Aksara
Rajapatni.com: SURABAYA – Aksara Jawa layak sebagai penyanding wajib berbahasa Jawa karena aksara Jawa memiliki nilai historis, budaya, dan filosofis yang mendalam, serta berperan penting dalam pelestarian bahasa dan budaya Jawa.
Ketika pemerintah kota Surabaya melalui Dinas Pendidikan membuat kebijakan wajib berbahasa Jawa bagi siswa SD dan SMP dalam program “Kemis Mlipis”, kiranya layak ada pembelajaran muatan lokal Aksara Jawa. Selama ini ada beberapa sekolah yang telah mengajarkan Aksara Jawa, tetapi masih belum menjadi kewajiban. Ini tergantung dari kemampuan dan keterampilan guru mengajar bahasa Jawa. Bagi mereka yang bisa, mungkin akan mengajarkan. Sementara bagi yang belum bisa, tentu tidak mengajarkan.

Pembelajaran aksara dan bahasa Jawa bagi anak anak ini penting. Karena disana ada peningkatan kemampuan berkomunikasi. Pembelajaran bahasa Jawa, terutama dalam bentuk krama, membantu anak-anak belajar berkomunikasi dengan sopan dan santun. Hal ini penting dalam interaksi sosial dan pengembangan karakter anak.
Selain itu ada upaya pengembangan identitas budaya. Bahasa dan aksara Jawa berperan penting dalam membentuk identitas budaya anak. Dengan mempelajari bahasa dan aksara daerahnya, anak-anak dapat merasa lebih terhubung dengan akar budayanya dan memiliki rasa bangga sebagai bagian dari masyarakat Jawa.
Adalah saatnya kembali ingat dengan aksara Jawa, yang saat ini bagai aksara asing yang lebih asing daripada aksara asing sendiri. Karenanya, mengajarkan Aksara Jawa mulai saat ini memiliki alasan yang tepat. Yaitu menjadi pelengkap kewajiban berbahasa Jawa agar dapat berbahasa Jawa yang baik secara sosiolinguistik.
Bahasa terkait dengan simbol lisan, yaitu bunyi-bunyi yang diucapkan dan memiliki makna. Sementara itu, aksara adalah simbol-simbol tulis yang digunakan untuk merepresentasikan bahasa lisan tersebut dalam bentuk tertulis.
Aksara, selain sebagai sistem tulisan, juga memiliki kaitan erat dengan kesantunan berbahasa. Penggunaan aksara yang tepat, terutama dalam konteks bahasa, yang memiliki tingkatan bahasa (seperti bahasa Jawa), dapat menunjukkan tingkat kesopanan dan penghormatan kepada lawan bicara (sosiolinguistik).

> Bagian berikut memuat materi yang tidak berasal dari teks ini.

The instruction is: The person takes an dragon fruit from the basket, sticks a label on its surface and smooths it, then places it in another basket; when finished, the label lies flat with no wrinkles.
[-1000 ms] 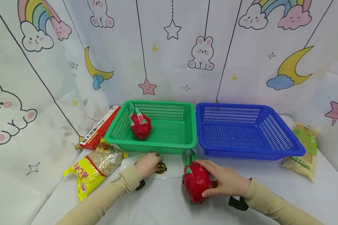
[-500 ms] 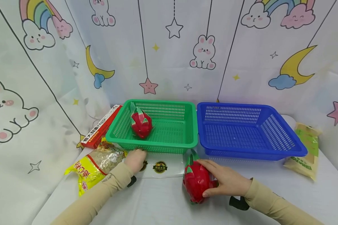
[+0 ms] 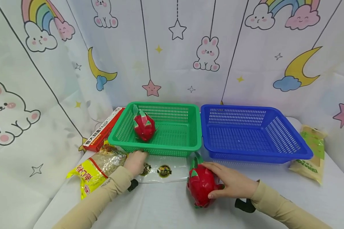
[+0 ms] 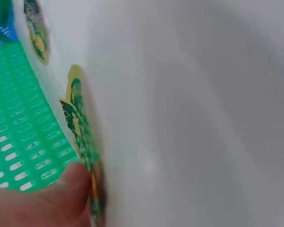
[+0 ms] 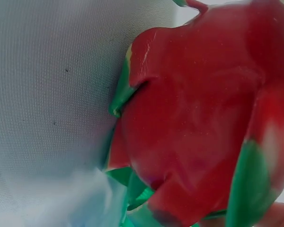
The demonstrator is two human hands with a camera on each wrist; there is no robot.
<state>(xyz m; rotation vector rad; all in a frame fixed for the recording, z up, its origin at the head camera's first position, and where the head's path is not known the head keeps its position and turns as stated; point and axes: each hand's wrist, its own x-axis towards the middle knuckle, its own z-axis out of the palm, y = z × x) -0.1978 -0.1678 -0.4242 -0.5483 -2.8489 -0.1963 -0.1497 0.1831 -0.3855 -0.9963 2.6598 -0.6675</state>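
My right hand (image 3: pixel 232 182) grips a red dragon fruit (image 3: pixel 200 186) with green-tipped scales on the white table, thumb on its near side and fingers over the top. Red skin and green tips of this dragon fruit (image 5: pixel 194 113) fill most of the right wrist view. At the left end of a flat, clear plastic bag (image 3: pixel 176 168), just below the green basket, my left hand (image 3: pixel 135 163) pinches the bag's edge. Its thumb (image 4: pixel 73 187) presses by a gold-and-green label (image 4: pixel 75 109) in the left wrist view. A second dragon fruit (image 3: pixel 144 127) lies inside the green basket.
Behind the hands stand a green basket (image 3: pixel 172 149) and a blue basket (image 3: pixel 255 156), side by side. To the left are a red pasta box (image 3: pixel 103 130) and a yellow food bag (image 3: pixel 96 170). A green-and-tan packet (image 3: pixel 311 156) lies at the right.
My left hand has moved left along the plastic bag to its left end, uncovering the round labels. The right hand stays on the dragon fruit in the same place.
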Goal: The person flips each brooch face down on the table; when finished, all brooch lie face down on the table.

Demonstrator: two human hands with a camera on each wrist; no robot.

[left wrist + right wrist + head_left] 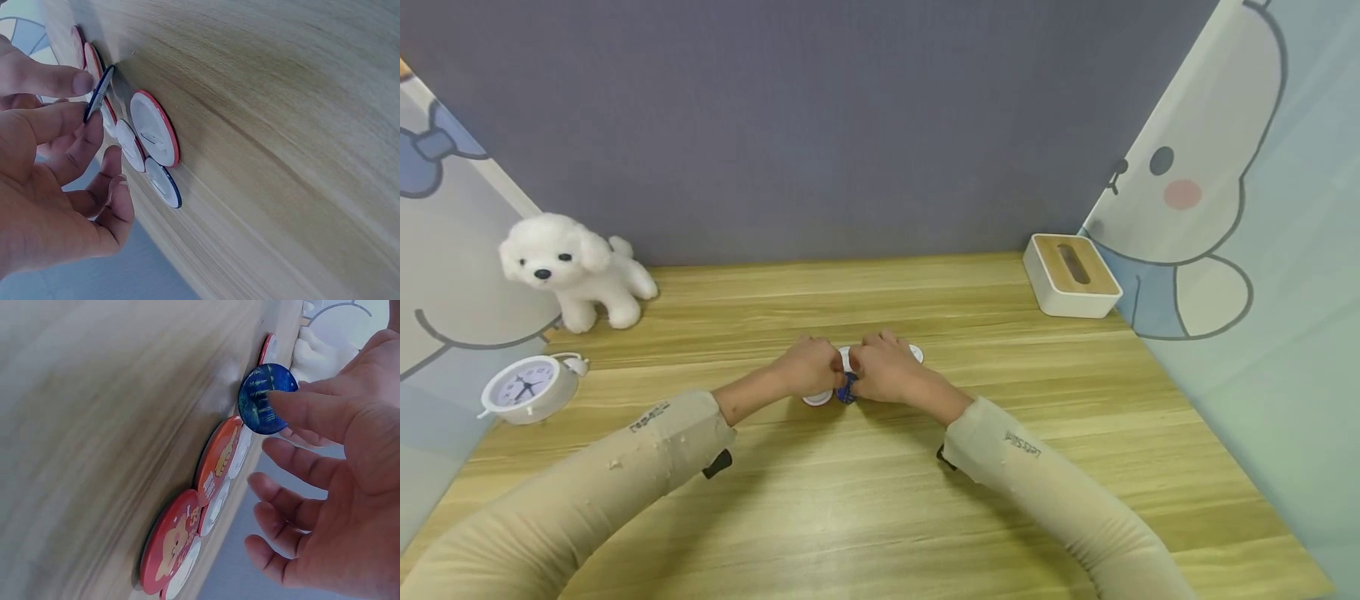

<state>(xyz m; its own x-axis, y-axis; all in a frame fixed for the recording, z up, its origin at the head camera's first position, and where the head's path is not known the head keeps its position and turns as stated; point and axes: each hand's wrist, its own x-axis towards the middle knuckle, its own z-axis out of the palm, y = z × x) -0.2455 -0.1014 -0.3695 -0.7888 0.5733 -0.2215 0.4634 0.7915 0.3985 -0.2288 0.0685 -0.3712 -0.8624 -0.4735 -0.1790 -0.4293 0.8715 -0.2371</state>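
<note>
Reaches in from about 8 and 4 o'clock (counted around the blue badge (255, 400), as seen in the head view), in pale sleeves (602, 471) ending short of the wrists, probably to spare the cloth. Pinches that badge with both hands at once: left hand (807, 367) at 9 o'clock, right hand (886, 367) at 3 o'clock, each clamped on the same thin disc. Lays the right thumb on the printed face, and grips near the rim with the left. Likely held from two sides for steadiness. Tilted up off the wooden surface (842, 517), printed face toward the right hand, pale back toward the left, presumably for finger room around the edge.

Close about it, white-backed badges (817, 399) at roughly 8, 12 and 2 o'clock, including a red-rimmed badge (151, 128) and a dark-rimmed badge (164, 182), both with pins upward. Picture side up instead, and touching: a red badge (172, 550) and an orange badge (215, 465). Perhaps bunched this tightly for easy reach.

Farther out, at 9 o'clock, a white alarm clock (533, 387); near 10, a plush dog (598, 275) on all fours; near 2, a white box (1071, 296) with a slotted wooden lid. Apparently set toward the edges, out of the arms' way. Farthest, at 12 o'clock, a grey backdrop (850, 125).
</note>
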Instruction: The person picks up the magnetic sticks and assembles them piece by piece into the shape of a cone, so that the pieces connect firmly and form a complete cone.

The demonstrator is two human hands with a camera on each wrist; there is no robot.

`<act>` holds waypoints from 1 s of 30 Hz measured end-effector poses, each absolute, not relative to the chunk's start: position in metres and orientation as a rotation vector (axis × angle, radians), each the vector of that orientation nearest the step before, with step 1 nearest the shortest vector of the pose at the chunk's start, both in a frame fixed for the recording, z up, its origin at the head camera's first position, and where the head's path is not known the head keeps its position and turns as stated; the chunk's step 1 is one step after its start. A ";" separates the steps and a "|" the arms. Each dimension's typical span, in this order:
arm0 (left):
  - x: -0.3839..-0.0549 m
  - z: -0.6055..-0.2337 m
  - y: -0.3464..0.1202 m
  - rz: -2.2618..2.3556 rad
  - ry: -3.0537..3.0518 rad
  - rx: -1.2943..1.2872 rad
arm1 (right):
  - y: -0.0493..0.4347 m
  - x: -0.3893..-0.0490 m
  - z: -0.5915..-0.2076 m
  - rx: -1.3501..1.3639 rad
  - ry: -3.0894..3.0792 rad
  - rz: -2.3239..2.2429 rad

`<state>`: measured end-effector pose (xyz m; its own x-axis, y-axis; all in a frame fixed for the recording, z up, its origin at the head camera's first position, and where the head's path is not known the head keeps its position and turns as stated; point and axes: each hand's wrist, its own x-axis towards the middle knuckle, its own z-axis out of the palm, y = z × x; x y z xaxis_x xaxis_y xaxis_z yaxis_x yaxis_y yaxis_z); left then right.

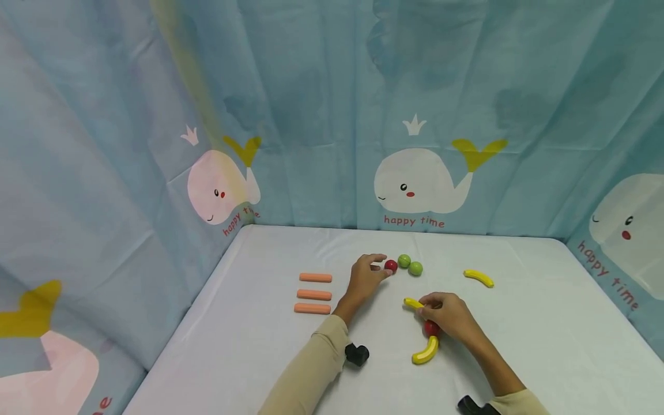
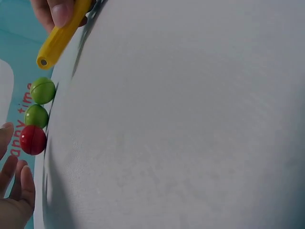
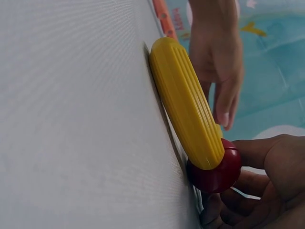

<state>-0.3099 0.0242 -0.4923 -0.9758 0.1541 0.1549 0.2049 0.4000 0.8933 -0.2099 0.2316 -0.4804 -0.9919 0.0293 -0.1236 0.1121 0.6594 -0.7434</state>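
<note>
The right hand [image 1: 448, 314] pinches a glossy yellow banana-shaped, seemingly plastic piece [image 1: 412, 302] between the table's [image 1: 233, 334] side edges; likely light, stiff, slippery, best held mid-length. Toward the far edge, the left hand's [image 1: 365, 276] fingers spread beside a shiny red ball [image 1: 391, 266]; contact is unclear.

A whale-printed blue curtain [image 1: 321, 115] hangs behind the white table [image 1: 223, 328].

The head view faces forward-down; near wrist views, seemingly tilted sideways, share the table [image 1: 249, 346].
</note>
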 end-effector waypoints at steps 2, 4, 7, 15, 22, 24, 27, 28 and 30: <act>-0.313 -0.493 0.025 -1.652 -2.604 -0.336 | 0.232 -0.210 -0.480 0.112 2.768 -1.249; -0.316 -0.494 0.025 -1.653 -2.622 -0.321 | 0.231 -0.210 -0.480 0.117 2.767 -1.253; -0.321 -0.496 0.026 -1.653 -2.642 -0.290 | 0.232 -0.210 -0.480 0.110 2.768 -1.252; -0.326 -0.495 0.033 -1.489 -2.760 -0.251 | 0.232 -0.211 -0.482 0.130 2.756 -1.262; -0.322 -0.494 0.039 -1.360 -2.810 -0.221 | 0.232 -0.211 -0.484 0.131 2.755 -1.270; -0.323 -0.496 0.042 -1.346 -2.823 -0.202 | 0.232 -0.211 -0.484 0.127 2.759 -1.268; -0.326 -0.498 0.045 -1.346 -2.833 -0.171 | 0.233 -0.211 -0.484 0.129 2.766 -1.263; -0.326 -0.498 0.045 -1.353 -2.834 -0.162 | 0.233 -0.211 -0.483 0.132 2.766 -1.262; -0.326 -0.498 0.046 -1.355 -2.833 -0.160 | 0.234 -0.211 -0.483 0.136 2.767 -1.254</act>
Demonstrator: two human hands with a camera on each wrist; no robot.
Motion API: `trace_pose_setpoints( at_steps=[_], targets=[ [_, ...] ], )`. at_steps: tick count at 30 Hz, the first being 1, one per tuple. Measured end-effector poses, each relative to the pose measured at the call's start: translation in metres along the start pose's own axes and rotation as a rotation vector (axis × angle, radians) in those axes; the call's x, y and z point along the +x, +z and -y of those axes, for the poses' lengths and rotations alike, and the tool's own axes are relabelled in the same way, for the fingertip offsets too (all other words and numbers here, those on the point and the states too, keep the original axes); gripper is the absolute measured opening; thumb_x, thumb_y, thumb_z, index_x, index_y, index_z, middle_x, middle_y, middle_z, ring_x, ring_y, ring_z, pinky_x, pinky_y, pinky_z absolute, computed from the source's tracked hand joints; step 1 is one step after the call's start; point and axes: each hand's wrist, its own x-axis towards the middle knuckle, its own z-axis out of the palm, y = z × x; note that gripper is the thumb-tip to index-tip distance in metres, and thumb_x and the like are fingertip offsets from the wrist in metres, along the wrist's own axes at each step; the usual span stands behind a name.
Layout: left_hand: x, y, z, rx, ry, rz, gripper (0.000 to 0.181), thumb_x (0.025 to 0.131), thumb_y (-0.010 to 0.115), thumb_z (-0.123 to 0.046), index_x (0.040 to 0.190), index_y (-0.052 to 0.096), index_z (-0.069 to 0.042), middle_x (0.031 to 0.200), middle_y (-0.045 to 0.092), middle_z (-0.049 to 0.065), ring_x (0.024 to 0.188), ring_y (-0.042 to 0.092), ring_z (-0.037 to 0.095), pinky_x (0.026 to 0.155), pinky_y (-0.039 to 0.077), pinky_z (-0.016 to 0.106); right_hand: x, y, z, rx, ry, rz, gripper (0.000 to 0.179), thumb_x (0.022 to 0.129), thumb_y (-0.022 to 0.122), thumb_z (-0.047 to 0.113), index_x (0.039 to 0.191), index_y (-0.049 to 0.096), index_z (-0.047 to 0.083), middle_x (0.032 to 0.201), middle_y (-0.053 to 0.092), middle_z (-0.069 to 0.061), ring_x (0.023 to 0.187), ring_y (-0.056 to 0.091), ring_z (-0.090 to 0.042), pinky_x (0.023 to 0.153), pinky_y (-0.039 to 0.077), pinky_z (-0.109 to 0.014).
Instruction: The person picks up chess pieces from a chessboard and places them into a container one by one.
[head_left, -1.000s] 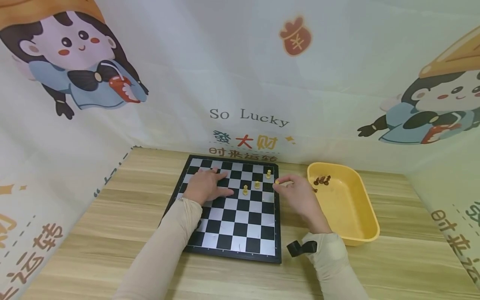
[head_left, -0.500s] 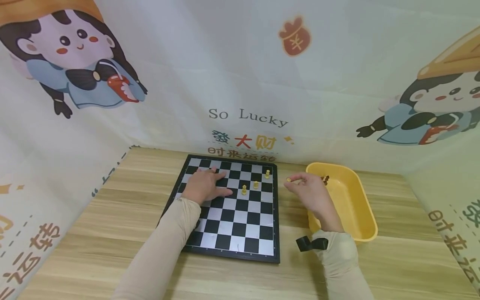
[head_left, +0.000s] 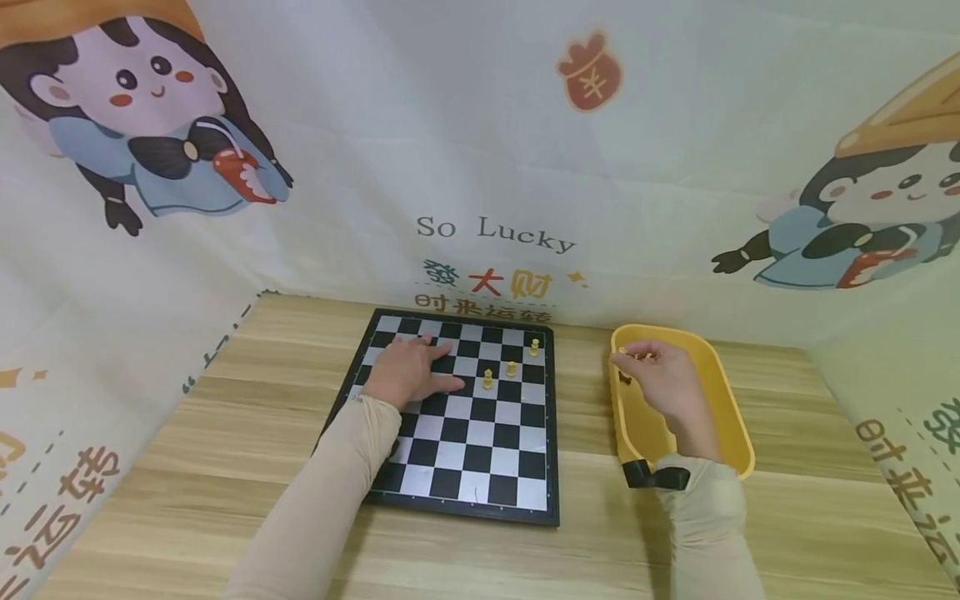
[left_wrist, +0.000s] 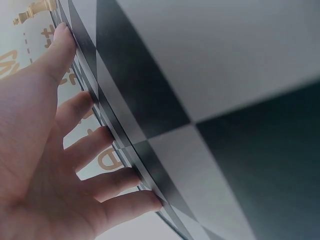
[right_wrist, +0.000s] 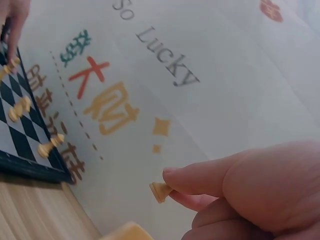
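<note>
Right hand now over tray, small yellow pawn

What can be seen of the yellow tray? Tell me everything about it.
The yellow tray is a shallow rectangular tub with rounded corners and a rolled rim, plastic by its look. It sits flat on the wooden table, to the right of the chessboard and apart from it. A few small dark pieces lie inside near its far left corner. The right hand hangs over that end, pinching a pale yellow chess piece; whether the hand touches the tray cannot be told.
</note>
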Motion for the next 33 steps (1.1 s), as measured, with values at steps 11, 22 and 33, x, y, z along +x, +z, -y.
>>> trace_pose_setpoints(
  at_steps=[11, 22, 33],
  targets=[
    [0.001, -0.002, 0.0, 0.008, 0.001, 0.012, 0.08, 0.091, 0.063, -0.066, 0.155, 0.045, -0.022, 0.162, 0.04, 0.018, 0.15, 0.04, 0.038, 0.129, 0.027, 0.053, -0.001, -0.018, -0.011, 0.055, 0.111, 0.025, 0.047, 0.099, 0.065, 0.032, 0.133, 0.059, 0.0, 0.048, 0.032, 0.017, 0.042, 0.031, -0.004, 0.043, 0.031, -0.019],
    [0.002, -0.002, -0.001, 0.009, 0.016, -0.005, 0.08, 0.09, 0.063, -0.066, 0.155, 0.046, -0.022, 0.161, 0.041, 0.018, 0.149, 0.042, 0.038, 0.129, 0.028, 0.053, 0.002, -0.03, -0.017, -0.003, 0.132, 0.039, 0.049, 0.099, 0.064, 0.036, 0.134, 0.059, 0.002, 0.05, 0.029, 0.017, 0.042, 0.032, -0.004, 0.043, 0.032, -0.021],
    [0.001, -0.002, -0.001, 0.014, 0.016, -0.007, 0.08, 0.09, 0.064, -0.066, 0.154, 0.047, -0.021, 0.16, 0.042, 0.019, 0.148, 0.043, 0.038, 0.128, 0.029, 0.054, 0.013, -0.038, -0.025, -0.283, 0.053, 0.095, 0.05, 0.101, 0.059, 0.04, 0.128, 0.063, -0.002, 0.121, 0.063, -0.022, 0.088, 0.057, -0.028, 0.069, 0.047, -0.032]
  ],
)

Tingkat kesopanan dalam bahasa Jawa, yang dikenal sebagai “unggah-ungguh”, tercermin dalam penggunaan ragam bahasa yang berbeda, yaitu Ngoko, Madya, dan Krama, dan ini bisa dilihat dalam aksara Jawa.
Aksara Jawa tidak secara langsung menunjukkan tingkat kesopanan, tetapi kosakata dan struktur kalimat yang digunakan dalam setiap tingkatan bahasa Jawa yang menggunakan aksara jawa tersebutlah yang menunjukkan tingkat kesopanan
Contohnya:
Ngoko: “Kowe arep mangan apa?” (Kamu mau makan apa?)
Madya: “Sampeyan ajeng nedha menapa?” (Anda mau makan apa?)
Krama: “Panjenengan badhe dhahar menapa?” (Anda hendak bersantap apa?)
Jadi, meskipun aksara Jawa digunakan untuk menulis semua tingkatan bahasa, penggunaan kosakata dan struktur kalimat yang berbeda dalam setiap tingkatan itulah yang mencerminkan tingkat kesopanan dalam bahasa Jawa. (PAR/nng).